> **Problem**
An exact copy of all the data is the required output.

> **Data below**
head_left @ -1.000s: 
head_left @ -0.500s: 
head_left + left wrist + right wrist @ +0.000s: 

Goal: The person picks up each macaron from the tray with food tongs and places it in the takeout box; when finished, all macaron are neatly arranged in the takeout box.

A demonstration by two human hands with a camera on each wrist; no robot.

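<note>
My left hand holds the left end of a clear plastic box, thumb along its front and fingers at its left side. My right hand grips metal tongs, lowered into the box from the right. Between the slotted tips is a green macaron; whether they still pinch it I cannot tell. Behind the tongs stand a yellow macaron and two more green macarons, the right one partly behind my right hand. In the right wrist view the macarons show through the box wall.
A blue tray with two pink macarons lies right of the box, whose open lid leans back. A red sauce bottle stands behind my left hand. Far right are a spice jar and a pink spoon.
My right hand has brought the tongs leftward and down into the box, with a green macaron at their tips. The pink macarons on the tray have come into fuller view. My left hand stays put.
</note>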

> **Response to this task**
head_left @ -1.000s: 
head_left @ -0.500s: 
head_left + left wrist + right wrist @ +0.000s: 

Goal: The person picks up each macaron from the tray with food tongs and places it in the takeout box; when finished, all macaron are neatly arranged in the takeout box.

A demonstration by two human hands with a camera on each wrist; no robot.

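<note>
My left hand holds the left end of a clear plastic box, thumb along its front and fingers at its left side. My right hand grips metal tongs, lowered into the box from the right. Between the slotted tips is a green macaron; whether they still pinch it I cannot tell. Behind the tongs stand a yellow macaron and two more green macarons, the right one partly behind my right hand. In the right wrist view the macarons show through the box wall.
A blue tray with two pink macarons lies right of the box, whose open lid leans back. A red sauce bottle stands behind my left hand. Far right are a spice jar and a pink spoon.
My right hand has brought the tongs leftward and down into the box, with a green macaron at their tips. The pink macarons on the tray have come into fuller view. My left hand stays put.
</note>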

The complete answer has been given.